Este ritual que llevaba al Emperador a la categoría del menor de los dioses, como consecuencia de su condición del primero de los hombres, era ejecutado, por lo común, en las exequias funerarias; pero no en todos los casos. El emperador Septimio Severo murió en Eburacum (actual York en Inglaterra), fue incinerado en el campamento y sus cenizas fueron enviadas a Roma, obligando a aplicar un ritual adaptado a las circunstancias. Con Trajano había ocurrido lo mismo, puesto que falleció en Selinous (Asia Menor) luchando con los partos. Les remito a un magnífico trabajo sobre la divinización de los emperadores de Sabino Perea Yébenes, colgado en la Red.

Había una serie de elementos que siguen estando presentes en el proceso de beatificación de Juan Pablo II. Hay un ritual previo, el propiamente funerario, conectado al ulterior;  puesto que se necesitaba que el cuerpo del llamado a convertirse en dios menor, estuviera presente en la ceremonia llamada a otorgarle un lugar entre los dioses; pero como no era posible en este caso, se optó por la sustitución por una máscara de cera obtenida del cadáver antes de la incineración. 

El primer paso, por lo tanto, es la presencia del «cuerpo presente» bien el cadáver, bien su máscara.
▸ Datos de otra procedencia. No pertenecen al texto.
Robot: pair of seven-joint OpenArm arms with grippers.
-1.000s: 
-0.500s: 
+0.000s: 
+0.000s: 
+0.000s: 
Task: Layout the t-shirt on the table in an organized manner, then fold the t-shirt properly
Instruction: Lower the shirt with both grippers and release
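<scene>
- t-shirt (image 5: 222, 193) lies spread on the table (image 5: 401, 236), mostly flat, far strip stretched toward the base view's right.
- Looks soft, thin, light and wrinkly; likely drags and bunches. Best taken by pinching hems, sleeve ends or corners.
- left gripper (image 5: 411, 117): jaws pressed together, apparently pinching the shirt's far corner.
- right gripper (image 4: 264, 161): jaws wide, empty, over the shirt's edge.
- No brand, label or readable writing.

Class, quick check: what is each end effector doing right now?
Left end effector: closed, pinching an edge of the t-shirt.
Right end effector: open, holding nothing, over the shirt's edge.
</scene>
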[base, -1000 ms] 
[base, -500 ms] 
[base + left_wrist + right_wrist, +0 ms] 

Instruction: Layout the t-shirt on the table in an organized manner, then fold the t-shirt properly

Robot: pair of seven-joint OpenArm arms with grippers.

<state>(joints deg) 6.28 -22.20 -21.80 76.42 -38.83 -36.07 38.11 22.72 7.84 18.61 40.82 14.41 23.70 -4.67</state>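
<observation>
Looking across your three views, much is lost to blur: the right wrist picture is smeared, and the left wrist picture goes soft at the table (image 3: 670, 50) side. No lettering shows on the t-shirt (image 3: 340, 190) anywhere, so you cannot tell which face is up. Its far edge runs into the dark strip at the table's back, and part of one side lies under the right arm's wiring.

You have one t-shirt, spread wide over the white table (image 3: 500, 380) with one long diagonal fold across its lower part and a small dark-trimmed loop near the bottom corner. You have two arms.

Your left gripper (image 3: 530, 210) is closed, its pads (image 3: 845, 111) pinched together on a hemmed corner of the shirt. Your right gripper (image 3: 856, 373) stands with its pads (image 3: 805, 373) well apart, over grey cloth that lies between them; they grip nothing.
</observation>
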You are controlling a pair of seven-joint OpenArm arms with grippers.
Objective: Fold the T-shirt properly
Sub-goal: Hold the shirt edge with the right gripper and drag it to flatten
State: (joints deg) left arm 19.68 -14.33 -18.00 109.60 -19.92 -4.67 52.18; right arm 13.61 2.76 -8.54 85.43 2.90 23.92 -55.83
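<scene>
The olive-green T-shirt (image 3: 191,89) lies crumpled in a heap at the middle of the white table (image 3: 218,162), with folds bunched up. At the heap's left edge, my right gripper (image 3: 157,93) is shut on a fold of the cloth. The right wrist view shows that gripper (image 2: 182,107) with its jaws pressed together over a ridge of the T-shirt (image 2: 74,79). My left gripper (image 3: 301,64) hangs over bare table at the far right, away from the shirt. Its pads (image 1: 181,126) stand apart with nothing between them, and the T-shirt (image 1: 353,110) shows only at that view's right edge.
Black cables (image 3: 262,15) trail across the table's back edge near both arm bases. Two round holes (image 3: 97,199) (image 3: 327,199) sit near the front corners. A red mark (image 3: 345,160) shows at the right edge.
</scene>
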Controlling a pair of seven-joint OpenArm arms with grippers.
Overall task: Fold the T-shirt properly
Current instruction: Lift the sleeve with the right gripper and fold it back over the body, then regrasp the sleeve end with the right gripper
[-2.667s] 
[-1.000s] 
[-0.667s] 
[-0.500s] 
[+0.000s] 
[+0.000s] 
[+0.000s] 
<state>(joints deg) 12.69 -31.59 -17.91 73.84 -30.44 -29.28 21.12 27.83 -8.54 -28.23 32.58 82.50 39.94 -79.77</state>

En la ceremonia del día de hoy, este requisito se cumplió con la presencia del féretro que contiene el cuerpo embalsamado de Juan Pablo II. No faltó la máscara, en este caso, en concordancia con la época, se descubrió un gran retrato de Juan Pablo II.

Había un decreto del Senado, que se leía en público antes del traslado del cadáver al lugar central de la ceremonia que se iniciaba con una «laudatio hominem», que hemos escuchado en el discurso de Benedicto XVI. Estaban presentes en el acto todos los estamentos de la sociedad romana, las mujeres con derecho a ocupar lugares destacados iban vestidas de blanco, sin joyas ni adornos, recogidas en una actitud de duelo, que a lo largo del ritual entonarían cantos de duelo, como el coro de niños, situado en otra tribuna. Los patricios, los próceres, los plebeyos, los libertos y puede que los esclavos, estaban allí para rendir el último homenaje. Ya no se prende fuego en el Campo de Marte a la pira funeraria real o simbólica; pero el rito sigue manteniendo los hitos esenciales.

Una muestra interesante de esta práctica se encuentra aún en el Foro Romano, en el templo de Antonino y Faustina (Antonino Pío), que preserva la memoria de la deificación en los bien conservados restos del templo erigido tras la ceremonia para perpetua memoria entre los romanos.

Por eso bendigo estas ceremonias; porque son edificantes para los cristianos y gratificantes para quienes no comparten esas creencias; pero aprecian la importancia de conservar los legados culturales de nuestra civilización. Hoy ha sido un día para la eternidad, para creyentes y no creyentes, aunque muchos abominen de estas ceremonias, sólo porque su ignorancia es tan profunda como su fanatismo ideológico.